BEGIN

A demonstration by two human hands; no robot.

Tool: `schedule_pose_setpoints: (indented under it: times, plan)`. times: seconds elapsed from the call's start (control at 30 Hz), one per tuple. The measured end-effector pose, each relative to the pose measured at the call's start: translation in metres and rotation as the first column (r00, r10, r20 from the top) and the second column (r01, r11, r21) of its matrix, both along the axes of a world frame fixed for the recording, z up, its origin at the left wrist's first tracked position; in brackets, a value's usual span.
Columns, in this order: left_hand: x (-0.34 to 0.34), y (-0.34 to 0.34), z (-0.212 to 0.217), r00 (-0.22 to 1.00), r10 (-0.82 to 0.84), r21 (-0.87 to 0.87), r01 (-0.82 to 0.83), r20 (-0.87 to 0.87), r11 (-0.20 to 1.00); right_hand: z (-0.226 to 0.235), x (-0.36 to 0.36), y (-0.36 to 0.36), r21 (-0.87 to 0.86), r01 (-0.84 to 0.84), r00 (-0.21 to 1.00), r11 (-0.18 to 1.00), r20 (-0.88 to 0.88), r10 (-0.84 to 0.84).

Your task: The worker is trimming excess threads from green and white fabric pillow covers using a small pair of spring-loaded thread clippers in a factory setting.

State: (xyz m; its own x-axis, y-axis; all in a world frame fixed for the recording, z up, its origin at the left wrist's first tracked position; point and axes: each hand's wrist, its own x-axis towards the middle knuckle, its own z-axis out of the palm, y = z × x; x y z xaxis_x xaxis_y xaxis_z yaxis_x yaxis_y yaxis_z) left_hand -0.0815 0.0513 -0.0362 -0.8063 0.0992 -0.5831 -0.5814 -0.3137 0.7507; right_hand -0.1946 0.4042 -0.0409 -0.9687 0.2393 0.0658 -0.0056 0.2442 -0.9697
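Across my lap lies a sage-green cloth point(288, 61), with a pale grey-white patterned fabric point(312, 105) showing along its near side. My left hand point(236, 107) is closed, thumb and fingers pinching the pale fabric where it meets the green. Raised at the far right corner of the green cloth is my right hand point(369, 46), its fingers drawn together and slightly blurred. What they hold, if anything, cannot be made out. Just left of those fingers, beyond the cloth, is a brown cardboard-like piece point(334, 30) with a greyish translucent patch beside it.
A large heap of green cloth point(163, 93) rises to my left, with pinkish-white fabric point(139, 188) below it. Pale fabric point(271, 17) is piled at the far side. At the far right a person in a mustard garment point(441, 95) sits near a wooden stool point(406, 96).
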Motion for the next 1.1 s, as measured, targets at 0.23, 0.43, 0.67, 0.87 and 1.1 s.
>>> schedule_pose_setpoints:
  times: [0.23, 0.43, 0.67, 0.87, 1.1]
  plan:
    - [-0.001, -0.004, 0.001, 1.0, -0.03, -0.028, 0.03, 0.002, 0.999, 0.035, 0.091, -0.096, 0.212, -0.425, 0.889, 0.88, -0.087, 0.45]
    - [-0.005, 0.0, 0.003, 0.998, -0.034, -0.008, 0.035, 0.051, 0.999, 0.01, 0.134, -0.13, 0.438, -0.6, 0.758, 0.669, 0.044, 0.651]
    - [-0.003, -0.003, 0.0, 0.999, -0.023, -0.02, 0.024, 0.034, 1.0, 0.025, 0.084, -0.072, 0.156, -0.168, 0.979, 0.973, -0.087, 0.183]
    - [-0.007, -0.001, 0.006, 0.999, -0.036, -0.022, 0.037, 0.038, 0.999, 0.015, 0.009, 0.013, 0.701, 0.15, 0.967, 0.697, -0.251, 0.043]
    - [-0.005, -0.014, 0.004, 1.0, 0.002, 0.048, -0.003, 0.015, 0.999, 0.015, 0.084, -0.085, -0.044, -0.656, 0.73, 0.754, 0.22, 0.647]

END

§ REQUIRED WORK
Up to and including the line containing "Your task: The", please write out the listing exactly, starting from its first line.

§ SOLVED PROBLEM
A demonstration by two human hands; no robot.

Tool: `schedule_pose_setpoints: (indented under it: times, plan)`. times: seconds elapsed from the call's start (control at 30 Hz), one per tuple. The measured end-effector pose, each relative to the pose measured at the call's start: translation in metres and rotation as the first column (r00, r10, r20 from the top) and the second column (r01, r11, r21) of its matrix, both along the axes of a world frame fixed for the recording, z up, its origin at the left wrist's first tracked position; in brackets, a value's usual span.
Columns, in this order: left_hand: x (-0.34 to 0.34), y (-0.34 to 0.34), z (-0.212 to 0.217), r00 (-0.22 to 1.00), r10 (-0.82 to 0.84), r21 (-0.87 to 0.87), r01 (-0.82 to 0.83), r20 (-0.87 to 0.87), r11 (-0.20 to 1.00); right_hand: z (-0.226 to 0.235), x (-0.36 to 0.36), y (-0.36 to 0.36), r21 (-0.87 to 0.86), r01 (-0.84 to 0.84), r00 (-0.21 to 1.00), r11 (-0.18 to 1.00), r20 (-0.88 to 0.88), r10 (-0.84 to 0.84).

Your task: The worker is trimming excess threads from green and white fabric pillow covers using a small pair of spring-loaded thread clippers in a factory setting.

This output is complete, so the exercise is closed.